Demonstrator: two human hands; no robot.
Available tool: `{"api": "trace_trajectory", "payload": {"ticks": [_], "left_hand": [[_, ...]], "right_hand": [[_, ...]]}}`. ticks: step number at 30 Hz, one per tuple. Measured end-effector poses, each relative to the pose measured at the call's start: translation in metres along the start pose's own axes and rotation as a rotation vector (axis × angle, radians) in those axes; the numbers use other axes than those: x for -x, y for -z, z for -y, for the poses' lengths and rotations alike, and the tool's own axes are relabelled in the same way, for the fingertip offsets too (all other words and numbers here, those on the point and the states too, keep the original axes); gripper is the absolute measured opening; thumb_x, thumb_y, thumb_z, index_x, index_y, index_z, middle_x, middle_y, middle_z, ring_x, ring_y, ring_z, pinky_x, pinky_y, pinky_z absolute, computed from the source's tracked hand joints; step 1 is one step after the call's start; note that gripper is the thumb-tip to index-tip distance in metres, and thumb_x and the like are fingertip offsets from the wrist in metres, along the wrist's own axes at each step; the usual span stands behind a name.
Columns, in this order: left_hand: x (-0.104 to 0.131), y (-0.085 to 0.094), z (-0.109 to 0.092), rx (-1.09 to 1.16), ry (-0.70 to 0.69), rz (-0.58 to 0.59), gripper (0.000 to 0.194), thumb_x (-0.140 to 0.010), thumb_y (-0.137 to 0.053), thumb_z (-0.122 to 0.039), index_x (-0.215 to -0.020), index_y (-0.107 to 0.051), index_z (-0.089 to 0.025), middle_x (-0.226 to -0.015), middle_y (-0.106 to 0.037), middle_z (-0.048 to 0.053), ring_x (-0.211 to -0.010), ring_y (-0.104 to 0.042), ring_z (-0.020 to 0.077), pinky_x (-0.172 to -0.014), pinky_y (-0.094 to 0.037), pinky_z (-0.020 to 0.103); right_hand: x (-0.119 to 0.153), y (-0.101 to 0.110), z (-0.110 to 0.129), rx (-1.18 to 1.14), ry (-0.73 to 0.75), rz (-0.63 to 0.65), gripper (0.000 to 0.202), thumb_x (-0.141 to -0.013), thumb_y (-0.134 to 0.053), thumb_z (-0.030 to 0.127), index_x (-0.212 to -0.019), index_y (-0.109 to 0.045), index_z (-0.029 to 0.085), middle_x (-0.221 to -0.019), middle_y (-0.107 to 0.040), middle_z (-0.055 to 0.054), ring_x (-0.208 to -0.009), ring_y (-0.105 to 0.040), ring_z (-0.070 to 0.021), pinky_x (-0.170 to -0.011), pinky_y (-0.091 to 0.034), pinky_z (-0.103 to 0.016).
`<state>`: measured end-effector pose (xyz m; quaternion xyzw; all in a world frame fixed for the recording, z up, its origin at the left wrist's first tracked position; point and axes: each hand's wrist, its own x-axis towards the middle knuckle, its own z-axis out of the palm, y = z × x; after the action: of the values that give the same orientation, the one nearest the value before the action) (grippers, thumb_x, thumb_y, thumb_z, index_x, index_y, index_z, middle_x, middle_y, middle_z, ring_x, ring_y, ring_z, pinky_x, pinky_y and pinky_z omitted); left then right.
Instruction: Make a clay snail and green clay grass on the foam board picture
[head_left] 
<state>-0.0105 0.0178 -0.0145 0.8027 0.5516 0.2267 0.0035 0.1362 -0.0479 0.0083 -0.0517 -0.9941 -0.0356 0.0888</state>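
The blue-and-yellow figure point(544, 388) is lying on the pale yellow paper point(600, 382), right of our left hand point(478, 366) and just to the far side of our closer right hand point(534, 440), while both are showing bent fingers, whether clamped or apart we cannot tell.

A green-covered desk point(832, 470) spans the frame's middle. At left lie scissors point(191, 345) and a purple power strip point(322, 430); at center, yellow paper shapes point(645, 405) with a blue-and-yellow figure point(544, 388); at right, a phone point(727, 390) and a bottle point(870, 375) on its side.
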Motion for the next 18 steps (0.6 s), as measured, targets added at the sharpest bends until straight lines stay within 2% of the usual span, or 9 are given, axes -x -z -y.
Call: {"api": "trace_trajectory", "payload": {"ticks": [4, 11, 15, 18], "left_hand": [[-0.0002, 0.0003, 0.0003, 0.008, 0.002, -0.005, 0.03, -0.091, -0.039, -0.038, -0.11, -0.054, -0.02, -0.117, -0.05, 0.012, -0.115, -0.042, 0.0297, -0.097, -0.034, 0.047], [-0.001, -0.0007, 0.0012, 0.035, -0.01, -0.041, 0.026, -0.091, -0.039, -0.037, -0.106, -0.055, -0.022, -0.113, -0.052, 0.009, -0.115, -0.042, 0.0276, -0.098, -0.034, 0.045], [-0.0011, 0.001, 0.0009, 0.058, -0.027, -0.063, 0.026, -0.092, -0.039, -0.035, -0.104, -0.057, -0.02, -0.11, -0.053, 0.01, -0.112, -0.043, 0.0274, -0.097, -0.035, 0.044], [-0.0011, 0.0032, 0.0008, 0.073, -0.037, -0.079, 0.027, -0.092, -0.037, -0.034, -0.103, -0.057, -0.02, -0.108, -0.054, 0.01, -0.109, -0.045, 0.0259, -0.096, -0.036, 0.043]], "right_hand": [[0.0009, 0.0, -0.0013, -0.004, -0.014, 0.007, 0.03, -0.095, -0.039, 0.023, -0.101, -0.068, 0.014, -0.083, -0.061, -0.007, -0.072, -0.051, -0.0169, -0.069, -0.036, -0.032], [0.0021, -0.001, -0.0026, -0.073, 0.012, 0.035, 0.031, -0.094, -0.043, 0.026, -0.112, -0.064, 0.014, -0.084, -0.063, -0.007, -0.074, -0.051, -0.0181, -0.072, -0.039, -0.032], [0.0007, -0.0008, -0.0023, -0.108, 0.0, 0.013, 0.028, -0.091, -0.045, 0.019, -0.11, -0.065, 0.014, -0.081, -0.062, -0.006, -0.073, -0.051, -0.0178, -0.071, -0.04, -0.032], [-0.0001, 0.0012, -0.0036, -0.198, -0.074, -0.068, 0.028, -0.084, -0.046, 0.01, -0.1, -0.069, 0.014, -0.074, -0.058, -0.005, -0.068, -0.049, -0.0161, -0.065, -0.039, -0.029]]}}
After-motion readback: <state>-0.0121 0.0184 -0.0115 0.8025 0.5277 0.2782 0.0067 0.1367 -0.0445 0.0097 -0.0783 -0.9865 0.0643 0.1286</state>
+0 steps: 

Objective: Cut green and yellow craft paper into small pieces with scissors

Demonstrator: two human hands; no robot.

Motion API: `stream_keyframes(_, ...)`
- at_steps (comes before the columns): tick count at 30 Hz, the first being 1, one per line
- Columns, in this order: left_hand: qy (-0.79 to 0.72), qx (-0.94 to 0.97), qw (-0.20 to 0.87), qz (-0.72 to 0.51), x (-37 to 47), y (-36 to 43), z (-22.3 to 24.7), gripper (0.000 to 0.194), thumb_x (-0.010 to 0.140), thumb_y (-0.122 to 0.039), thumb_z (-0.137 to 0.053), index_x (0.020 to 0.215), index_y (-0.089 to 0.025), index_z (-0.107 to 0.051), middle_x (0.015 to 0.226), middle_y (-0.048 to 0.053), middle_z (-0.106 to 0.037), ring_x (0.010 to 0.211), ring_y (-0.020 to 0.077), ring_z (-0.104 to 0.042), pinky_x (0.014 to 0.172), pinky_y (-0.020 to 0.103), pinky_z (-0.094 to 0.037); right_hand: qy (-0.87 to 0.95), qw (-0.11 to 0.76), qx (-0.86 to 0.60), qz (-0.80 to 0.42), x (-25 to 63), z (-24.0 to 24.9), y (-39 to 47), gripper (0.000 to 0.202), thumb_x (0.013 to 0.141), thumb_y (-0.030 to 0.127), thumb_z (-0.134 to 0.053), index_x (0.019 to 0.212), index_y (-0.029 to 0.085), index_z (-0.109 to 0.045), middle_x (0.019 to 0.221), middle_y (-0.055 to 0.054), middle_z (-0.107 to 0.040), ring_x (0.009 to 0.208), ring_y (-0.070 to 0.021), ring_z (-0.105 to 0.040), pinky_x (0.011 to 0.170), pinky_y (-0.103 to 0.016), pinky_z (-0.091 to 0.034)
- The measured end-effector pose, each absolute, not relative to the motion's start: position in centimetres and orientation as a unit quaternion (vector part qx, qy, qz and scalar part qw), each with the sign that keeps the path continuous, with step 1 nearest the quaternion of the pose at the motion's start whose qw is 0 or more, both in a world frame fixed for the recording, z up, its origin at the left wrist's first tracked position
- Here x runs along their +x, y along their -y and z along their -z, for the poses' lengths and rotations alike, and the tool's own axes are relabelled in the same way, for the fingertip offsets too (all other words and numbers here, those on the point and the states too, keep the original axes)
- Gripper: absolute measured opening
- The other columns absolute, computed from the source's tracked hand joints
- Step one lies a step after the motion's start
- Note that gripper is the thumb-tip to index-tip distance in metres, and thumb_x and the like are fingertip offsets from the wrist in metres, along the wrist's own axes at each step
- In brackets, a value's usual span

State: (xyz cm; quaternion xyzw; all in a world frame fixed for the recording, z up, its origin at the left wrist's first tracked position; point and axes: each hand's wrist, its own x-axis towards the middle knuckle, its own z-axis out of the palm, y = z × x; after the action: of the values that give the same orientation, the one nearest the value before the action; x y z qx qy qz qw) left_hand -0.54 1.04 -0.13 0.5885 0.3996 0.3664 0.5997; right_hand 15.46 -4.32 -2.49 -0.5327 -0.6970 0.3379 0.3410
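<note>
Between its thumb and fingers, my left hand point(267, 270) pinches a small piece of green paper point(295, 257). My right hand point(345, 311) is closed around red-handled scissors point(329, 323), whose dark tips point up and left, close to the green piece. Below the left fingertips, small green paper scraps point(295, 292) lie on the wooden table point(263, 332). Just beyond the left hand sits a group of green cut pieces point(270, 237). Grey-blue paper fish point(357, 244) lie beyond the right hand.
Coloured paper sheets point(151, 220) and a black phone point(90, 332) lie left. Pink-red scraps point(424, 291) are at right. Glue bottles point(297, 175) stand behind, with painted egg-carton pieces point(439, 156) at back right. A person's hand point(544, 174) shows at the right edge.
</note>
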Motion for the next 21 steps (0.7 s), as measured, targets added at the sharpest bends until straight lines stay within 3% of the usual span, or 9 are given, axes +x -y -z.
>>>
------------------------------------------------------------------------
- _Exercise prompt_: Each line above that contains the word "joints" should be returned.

- _Answer to this task_:
Available tool: `{"api": "trace_trajectory", "payload": {"ticks": [_], "left_hand": [[_, ...]], "right_hand": [[_, ...]]}}`. ticks: step number at 30 Hz, one per tuple. Measured end-effector poses, each relative to the pose measured at the call's start: translation in metres along the start pose's own axes and rotation as a rotation vector (axis × angle, radians) in those axes; the numbers use other axes than those: x for -x, y for -z, z for -y, for the poses' lengths and rotations alike, and the tool's own axes are relabelled in the same way, for the fingertip offsets too (all other words and numbers here, those on the point and the states too, keep the original axes); gripper is the absolute measured opening; thumb_x, thumb_y, thumb_z, index_x, index_y, index_z, middle_x, middle_y, middle_z, ring_x, ring_y, ring_z, pinky_x, pinky_y, pinky_z absolute, computed from the source's tracked hand joints; step 1 is one step after the call's start; note that gripper is the thumb-tip to index-tip distance in metres, and thumb_x and the like are fingertip offsets from the wrist in metres, along the wrist's own axes at each step; the usual span stands behind a name.
- The other columns absolute, computed from the source's tracked hand joints

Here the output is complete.